[pycsw-devel] help on finding a way to propose some changes to pycsw
Tom Kralidis
tomkralidis at gmail.com
Fri Jul 17 07:27:32 PDT 2015
Hi Ricardo: thanks very much for the deep deep investigation and analysis
to the codebase -- wow!
I can't speak for all pycsw devs but I will say there is certainly alot of room
for improvement in pycsw and contributions are always welcome. For the most
part the (very nice!) enhancements / refactoring you outline make sense.
At this point I would suggest submitting the changes as a series of
granular, logical GitHub pull requests (as you have done so far). This will
allow devs to do code review in a manageable fashion, and be able to track
down unit testing issues against travis-ci.
For deeper impact changes like using native datetime types I would recommend
working with a pycsw dev to draft an RFC.
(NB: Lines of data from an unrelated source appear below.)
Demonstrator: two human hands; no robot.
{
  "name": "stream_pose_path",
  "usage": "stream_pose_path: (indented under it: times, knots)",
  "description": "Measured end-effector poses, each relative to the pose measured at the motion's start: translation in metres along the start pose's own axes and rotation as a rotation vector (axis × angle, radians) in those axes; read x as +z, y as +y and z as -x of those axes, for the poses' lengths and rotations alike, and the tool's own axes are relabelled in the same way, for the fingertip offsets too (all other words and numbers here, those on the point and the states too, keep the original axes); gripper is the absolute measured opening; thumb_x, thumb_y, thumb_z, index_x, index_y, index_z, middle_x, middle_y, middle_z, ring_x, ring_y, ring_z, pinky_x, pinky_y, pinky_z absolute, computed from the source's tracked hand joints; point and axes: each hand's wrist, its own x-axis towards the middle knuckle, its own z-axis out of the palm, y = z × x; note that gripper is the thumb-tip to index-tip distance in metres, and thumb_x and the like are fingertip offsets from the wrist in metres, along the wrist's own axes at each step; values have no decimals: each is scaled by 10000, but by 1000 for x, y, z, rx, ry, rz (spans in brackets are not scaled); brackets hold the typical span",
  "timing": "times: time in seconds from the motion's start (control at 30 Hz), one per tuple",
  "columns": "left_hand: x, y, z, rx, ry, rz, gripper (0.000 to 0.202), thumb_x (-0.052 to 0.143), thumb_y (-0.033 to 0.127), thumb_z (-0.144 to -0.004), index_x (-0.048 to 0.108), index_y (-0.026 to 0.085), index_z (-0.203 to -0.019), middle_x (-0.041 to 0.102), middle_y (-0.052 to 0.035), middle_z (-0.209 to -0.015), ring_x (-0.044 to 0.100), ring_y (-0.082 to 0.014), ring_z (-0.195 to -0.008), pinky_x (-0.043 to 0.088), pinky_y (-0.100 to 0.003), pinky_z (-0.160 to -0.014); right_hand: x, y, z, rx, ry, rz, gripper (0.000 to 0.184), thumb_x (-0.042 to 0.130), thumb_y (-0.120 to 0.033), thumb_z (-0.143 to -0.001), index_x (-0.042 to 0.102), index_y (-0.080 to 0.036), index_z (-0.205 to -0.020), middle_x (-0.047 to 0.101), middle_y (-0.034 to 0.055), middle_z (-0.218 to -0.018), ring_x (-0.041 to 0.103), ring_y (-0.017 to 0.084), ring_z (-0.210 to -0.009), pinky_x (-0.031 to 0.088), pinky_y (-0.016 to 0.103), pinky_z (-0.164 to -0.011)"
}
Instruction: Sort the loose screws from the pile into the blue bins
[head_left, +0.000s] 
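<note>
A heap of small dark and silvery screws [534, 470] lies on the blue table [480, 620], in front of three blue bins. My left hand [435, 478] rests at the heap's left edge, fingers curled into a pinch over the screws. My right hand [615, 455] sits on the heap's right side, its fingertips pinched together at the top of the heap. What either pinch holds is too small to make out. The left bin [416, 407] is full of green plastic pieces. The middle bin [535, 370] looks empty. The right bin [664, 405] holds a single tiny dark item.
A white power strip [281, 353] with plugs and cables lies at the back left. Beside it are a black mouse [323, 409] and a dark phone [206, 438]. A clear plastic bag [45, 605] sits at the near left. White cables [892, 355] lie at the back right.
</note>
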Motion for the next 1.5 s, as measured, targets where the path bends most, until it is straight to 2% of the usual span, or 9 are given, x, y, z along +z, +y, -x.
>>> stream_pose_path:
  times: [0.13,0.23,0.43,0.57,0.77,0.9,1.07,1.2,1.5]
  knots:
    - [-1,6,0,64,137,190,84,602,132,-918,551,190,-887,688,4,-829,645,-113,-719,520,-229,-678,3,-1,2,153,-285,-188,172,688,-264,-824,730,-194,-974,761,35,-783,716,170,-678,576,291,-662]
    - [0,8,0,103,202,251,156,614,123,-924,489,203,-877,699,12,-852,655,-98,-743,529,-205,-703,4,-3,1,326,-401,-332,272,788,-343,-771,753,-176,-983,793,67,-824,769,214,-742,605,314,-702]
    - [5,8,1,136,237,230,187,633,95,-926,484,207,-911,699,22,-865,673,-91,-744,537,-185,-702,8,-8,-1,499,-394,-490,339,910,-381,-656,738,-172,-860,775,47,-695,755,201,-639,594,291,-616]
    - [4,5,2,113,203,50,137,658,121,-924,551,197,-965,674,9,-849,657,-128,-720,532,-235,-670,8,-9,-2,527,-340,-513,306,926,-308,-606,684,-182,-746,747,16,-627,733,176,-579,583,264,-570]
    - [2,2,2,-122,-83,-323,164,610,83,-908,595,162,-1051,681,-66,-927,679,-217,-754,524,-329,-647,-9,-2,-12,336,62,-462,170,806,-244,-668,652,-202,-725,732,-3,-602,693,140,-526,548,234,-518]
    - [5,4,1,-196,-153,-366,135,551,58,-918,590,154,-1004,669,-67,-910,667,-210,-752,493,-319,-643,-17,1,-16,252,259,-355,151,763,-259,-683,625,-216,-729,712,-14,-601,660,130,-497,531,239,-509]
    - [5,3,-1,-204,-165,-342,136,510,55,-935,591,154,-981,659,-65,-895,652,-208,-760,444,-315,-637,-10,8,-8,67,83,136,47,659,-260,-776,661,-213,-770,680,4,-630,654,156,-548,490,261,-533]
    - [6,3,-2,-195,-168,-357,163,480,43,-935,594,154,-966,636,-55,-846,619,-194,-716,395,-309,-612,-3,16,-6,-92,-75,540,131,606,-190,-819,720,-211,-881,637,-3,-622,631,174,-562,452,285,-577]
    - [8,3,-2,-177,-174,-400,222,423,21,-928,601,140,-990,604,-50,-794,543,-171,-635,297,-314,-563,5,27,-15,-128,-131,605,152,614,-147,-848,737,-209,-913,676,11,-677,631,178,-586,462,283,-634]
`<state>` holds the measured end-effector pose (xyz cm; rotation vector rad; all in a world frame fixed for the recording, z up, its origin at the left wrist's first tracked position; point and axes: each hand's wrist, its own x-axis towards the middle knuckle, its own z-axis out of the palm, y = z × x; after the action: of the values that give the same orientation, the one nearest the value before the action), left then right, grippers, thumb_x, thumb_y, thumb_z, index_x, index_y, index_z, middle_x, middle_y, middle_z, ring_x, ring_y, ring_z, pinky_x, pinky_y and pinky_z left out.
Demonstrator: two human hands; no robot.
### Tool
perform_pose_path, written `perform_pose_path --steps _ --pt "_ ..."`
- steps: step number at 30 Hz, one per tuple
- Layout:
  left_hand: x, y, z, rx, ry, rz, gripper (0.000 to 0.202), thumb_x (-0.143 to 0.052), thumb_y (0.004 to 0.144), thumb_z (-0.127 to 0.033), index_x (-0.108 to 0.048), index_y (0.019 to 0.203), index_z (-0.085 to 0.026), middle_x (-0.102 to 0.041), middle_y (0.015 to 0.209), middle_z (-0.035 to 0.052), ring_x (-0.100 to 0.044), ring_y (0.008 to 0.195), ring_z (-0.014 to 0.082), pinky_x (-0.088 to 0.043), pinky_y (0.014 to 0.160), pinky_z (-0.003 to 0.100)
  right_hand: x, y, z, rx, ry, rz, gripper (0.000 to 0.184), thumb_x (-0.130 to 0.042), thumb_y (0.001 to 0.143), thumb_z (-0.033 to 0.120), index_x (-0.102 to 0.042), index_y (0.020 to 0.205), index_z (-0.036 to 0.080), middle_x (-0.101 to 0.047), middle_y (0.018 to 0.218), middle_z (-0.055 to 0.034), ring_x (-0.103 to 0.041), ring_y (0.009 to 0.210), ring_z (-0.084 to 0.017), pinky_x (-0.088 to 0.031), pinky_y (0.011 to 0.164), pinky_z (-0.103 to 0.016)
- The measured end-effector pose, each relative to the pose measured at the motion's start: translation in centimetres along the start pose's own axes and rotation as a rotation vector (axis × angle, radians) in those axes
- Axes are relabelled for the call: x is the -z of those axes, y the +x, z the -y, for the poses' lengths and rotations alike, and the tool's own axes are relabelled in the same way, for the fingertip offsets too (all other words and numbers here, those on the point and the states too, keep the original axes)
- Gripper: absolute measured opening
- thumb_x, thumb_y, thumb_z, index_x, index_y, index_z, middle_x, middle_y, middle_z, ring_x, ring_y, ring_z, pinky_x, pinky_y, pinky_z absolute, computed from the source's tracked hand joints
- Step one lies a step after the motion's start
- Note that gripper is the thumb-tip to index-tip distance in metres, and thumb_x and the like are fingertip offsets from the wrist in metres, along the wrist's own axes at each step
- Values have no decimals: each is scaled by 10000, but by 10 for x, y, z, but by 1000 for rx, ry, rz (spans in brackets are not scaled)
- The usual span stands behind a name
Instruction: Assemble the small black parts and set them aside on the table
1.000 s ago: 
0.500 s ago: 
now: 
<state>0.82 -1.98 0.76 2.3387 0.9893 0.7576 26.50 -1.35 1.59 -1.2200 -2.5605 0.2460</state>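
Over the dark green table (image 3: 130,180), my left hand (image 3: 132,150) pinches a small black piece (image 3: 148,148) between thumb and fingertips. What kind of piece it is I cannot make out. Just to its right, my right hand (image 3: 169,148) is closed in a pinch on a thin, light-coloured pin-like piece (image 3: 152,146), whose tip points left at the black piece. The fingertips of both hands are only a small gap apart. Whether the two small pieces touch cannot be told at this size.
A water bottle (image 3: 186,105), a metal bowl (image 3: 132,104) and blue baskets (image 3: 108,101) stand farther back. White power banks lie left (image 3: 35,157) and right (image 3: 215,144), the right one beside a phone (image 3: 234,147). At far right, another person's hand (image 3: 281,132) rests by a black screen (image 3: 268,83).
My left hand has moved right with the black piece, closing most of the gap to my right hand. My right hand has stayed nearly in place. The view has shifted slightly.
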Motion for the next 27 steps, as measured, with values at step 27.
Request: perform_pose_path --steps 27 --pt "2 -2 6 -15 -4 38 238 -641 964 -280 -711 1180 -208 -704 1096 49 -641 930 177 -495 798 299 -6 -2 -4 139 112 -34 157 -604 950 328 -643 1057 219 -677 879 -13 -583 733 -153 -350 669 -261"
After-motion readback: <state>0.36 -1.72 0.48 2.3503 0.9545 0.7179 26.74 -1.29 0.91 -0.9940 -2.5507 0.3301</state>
Looking forward to these valuable contributions!
Thanks
..Tom
On Thu, 16 Jul 2015, Ricardo Filipe Soares Garcia da wrote:
> Date: Thu, 16 Jul 2015 12:11:26 +0100
> From: Ricardo Filipe Soares Garcia da <ricardo.garcia.silva at gmail.com>
> To: pycsw-devel at lists.osgeo.org
> Subject: [pycsw-devel] help on finding a way to propose some changes to pycsw
>
> Hi PSC, all
>
> (Sorry for this very long post,
>
> TL;DR: I've been making some heavy changes to pycsw's codebase and would
> like to find a nice way for them to be reviewed and possibly mainlined
>
> )
>
>
> I have recently began working with pycsw and am keen to contribute to the
> project.
>
> My motivation:
>
> I am working at the portuguese sea and atmosphere institute, for a project
> of the Global Land component of the Copernicus program. We produce
> earth observation products based on the processing of satellite imagery.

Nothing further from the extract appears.